[THE TASK] Each line below should be written out again without any change.

[DATA EXTRACT]
========================

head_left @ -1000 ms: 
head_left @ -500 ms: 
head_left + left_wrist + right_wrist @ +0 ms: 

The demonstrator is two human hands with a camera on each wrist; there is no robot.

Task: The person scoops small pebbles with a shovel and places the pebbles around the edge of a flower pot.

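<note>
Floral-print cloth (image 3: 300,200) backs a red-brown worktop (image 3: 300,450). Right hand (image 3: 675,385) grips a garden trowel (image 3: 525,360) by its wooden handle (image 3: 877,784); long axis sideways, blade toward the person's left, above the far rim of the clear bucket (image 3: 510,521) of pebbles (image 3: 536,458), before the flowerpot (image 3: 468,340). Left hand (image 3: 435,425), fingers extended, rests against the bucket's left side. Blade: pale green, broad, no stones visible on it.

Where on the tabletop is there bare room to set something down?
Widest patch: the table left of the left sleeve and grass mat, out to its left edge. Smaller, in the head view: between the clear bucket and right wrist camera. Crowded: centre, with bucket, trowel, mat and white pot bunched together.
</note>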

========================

[WRITTEN RESPONSE]
head_left @ -1000 ms: 
head_left @ -500 ms: 
head_left + left_wrist + right_wrist @ +0 ms: 

The demonstrator is two human hands with a camera on each wrist; there is no robot.

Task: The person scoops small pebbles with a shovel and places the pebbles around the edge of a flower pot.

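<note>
Floral-print cloth (image 3: 300,200) backs a red-brown worktop (image 3: 300,450). Right hand (image 3: 675,385) grips a garden trowel (image 3: 525,360) by its wooden handle (image 3: 877,784); long axis sideways, blade toward the person's left, above the far rim of the clear bucket (image 3: 510,521) of pebbles (image 3: 536,458), before the flowerpot (image 3: 468,340). Left hand (image 3: 435,425), fingers extended, rests against the bucket's left side. Blade: pale green, broad, no stones visible on it.

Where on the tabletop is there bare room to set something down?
Widest patch: the table left of the left sleeve and grass mat, out to its left edge. Smaller, in the head view: between the clear bucket and right wrist camera. Crowded: centre, with bucket, trowel, mat and white pot bunched together.
</note>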

No more work remains for this exercise.